John Morgan “For The People”
Florida attorney John Morgan holds a photo is his late father Ramon, who died from cancer. His father’s suffering spurred him to support medical marijuana legalization. (AP Photo/Alex Menendez)
Interstate 4 slices through Florida like a forward slash, from Tampa on the Gulf Coast, to landlocked Orlando, to Daytona Beach on the Atlantic Coast. If you drive it, you may fall under the impression that personal injury lawsuits are the engine of Florida’s economy. Few of the roadside billboards beam brighter than those featuring the firm of Morgan & Morgan and its motto, “For The People.” John Morgan, scion of the firm, made his fortune one case at a time, and his sunny, smiling mien is well known to any Floridian who rolls down I-4.
Morgan came to the marijuana issue honestly and tragically. Years ago he watched his father suffer through cancer and emphysema. His brother Tim, a former lifeguard, was partially paralyzed when he dove into a concrete pylon while trying to rescue a swimmer. Both, he says, could have benefitted from the relief offered by medical cannabis.

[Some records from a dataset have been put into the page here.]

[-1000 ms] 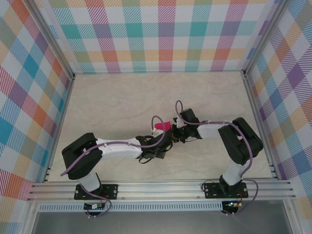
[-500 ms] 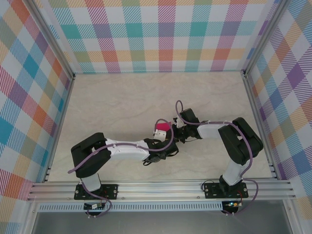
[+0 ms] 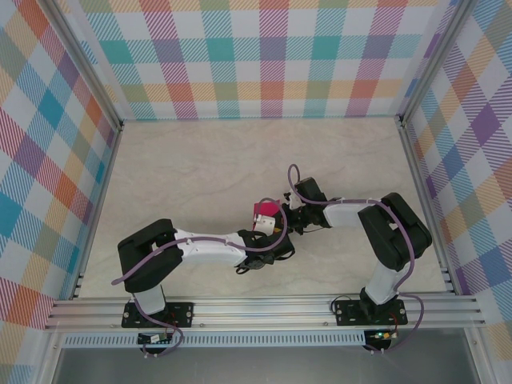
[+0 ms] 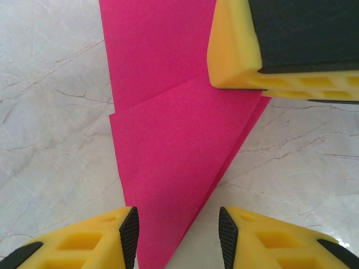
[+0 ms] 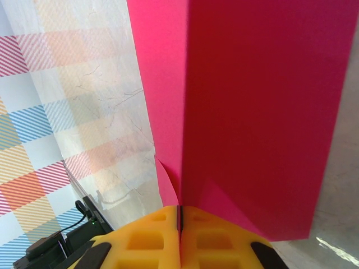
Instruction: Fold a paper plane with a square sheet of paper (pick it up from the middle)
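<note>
The right fingers (image 5: 168,227) are pinched tight on the square sheet of paper (image 5: 252,112), which is creased into a narrow, pointed shape. It sits near the middle of the worktop (image 3: 200,160), between the two arms; I can't tell whether its tip touches the surface. The left fingers (image 4: 126,238) stand part-way apart and straddle the paper's pointed end without squeezing it, as far as I can see.

My worry is the next squeeze. The offset edges in the left wrist view suggest the layers sit a bit askew. If the left pair closes on them like that, the crease would likely set crooked and the plane would come out lopsided. A pull from one arm against the other's clamp could tear such thin paper, or drag it out of the right pair's hold. The two sets of fingers are also very close together, so a small misjudgement could knock them into each other.

Counting: one pink sheet, two arms, two pairs of fingers, one worktop, three chequered walls (image 3: 272,56)
</note>
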Controlling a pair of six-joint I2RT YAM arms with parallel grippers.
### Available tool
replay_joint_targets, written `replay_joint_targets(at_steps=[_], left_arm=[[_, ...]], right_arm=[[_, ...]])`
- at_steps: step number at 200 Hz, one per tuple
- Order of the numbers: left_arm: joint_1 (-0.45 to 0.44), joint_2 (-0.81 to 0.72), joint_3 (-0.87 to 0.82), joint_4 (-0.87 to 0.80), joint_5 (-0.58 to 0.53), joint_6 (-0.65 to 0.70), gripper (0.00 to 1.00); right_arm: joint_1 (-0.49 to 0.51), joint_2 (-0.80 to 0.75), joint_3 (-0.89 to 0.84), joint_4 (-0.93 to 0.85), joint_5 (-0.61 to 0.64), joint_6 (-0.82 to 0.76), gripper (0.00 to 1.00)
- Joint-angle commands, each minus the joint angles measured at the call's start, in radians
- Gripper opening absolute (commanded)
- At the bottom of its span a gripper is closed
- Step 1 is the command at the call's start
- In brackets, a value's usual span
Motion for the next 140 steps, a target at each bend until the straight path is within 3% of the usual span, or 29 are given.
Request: replay_joint_targets(at_steps=[1, 63, 140], left_arm=[[-0.013, 0.022, 0.015, -0.020, -0.037, -0.005, 0.42], [-0.013, 0.039, 0.010, -0.031, -0.065, -0.025, 0.38], [-0.013, 0.031, 0.009, -0.053, -0.093, -0.034, 0.23]], right_arm=[[0.004, -0.019, 0.029, -0.005, -0.019, 0.002, 0.03], [0.004, -0.020, 0.032, -0.009, -0.021, 0.004, 0.03], [0.004, -0.020, 0.031, -0.011, -0.020, 0.003, 0.03]])
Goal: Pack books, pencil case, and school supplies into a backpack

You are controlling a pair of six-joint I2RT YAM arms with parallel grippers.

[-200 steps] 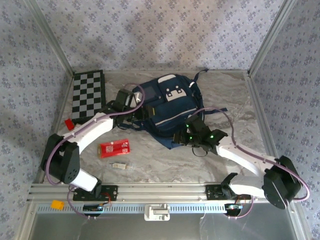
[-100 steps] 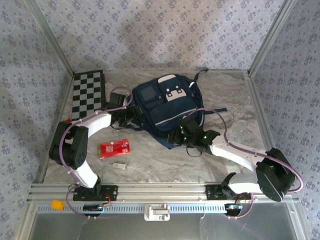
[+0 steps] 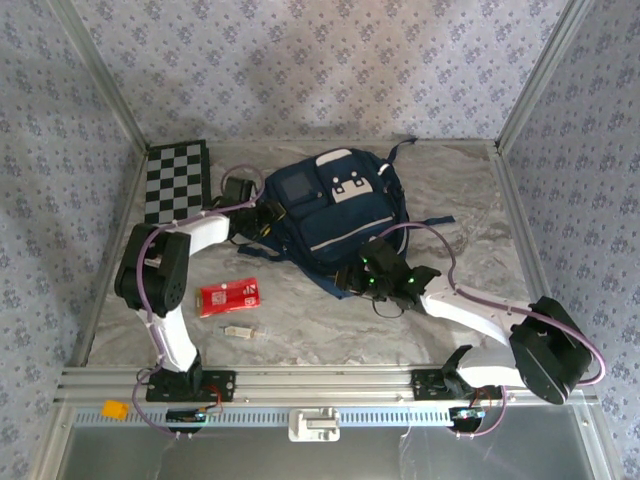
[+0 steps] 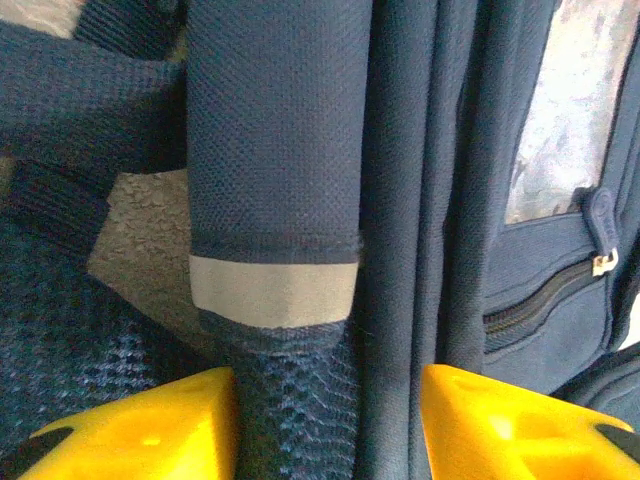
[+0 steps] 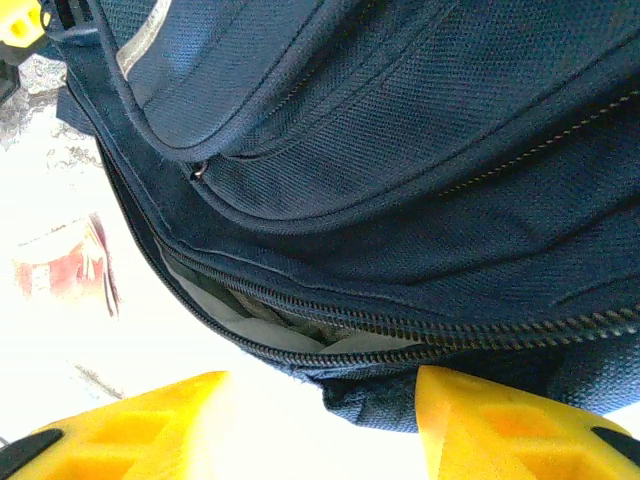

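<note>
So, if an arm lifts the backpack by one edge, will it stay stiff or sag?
Probably it sags: the backpack is soft woven fabric lying slumped. Its loose strap would likely dangle or snag. The rough weave should not slip easily.

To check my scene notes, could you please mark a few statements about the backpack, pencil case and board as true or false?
1. The flat red rectangular pencil case lies on the marble-patterned table, outside the navy-blue fabric backpack. True.
2. The black-and-white chequered board lies on top of the backpack. False: it lies flat on the table at the far left.
3. The small pale translucent stick lies nearer the arm bases than the pencil case. True.
4. The right pincer hovers over the board. False: it is at the backpack's near edge, by a zipper.
</note>
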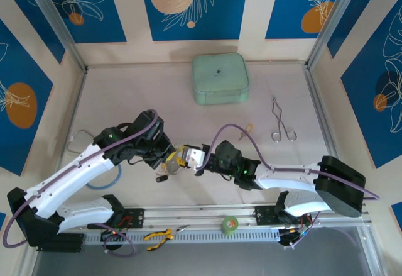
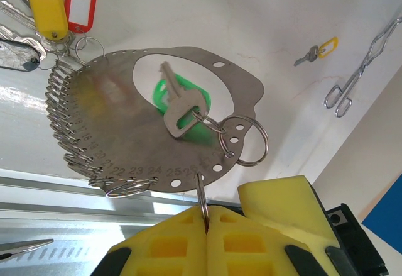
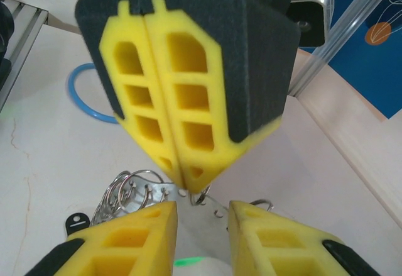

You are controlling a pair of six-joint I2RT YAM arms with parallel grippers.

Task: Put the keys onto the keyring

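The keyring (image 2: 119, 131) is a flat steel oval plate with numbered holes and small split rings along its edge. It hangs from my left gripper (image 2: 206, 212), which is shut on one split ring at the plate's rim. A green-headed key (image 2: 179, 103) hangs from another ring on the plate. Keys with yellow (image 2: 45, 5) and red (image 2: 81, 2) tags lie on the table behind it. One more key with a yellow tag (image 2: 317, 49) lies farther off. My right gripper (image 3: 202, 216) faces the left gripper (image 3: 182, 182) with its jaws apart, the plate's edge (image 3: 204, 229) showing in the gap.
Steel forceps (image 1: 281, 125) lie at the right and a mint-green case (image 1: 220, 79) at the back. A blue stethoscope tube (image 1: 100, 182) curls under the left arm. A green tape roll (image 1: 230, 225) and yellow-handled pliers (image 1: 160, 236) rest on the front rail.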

“For some reason, I became the medical marijuana guy in Florida, the most unlikely of people,” Morgan told a gathering of cannabis advocates and industry officials recently. “There is no state in the union that is more ready for this industry than this state,” he said.
For Morgan, the key to victory is clear. “Money is going to be our biggest obstacle,” he told the crowd in Kissimmee. He spent $7 million in 2014, but he doesn’t know how much he’ll invest in 2016. “Sometimes I go to happy hour and I have one drink,” he said. “Sometimes I end up closing the bar and wind up at the Waffle House at 3 a.m.”
That kind of down-home speechifying has turned Morgan into a beloved figure. Floridians know him for his billboards and his “for the people” ads. They love him for defending the little guy and for championing a cause that—so far—he doesn’t seem interested in cashing in on. “He can’t go to the grocery store without people hugging him and crying and asking for selfies,” Ben Pollara told the Tallahassee Democrat. “He’s gone from being a TV lawyer to being a folk hero.”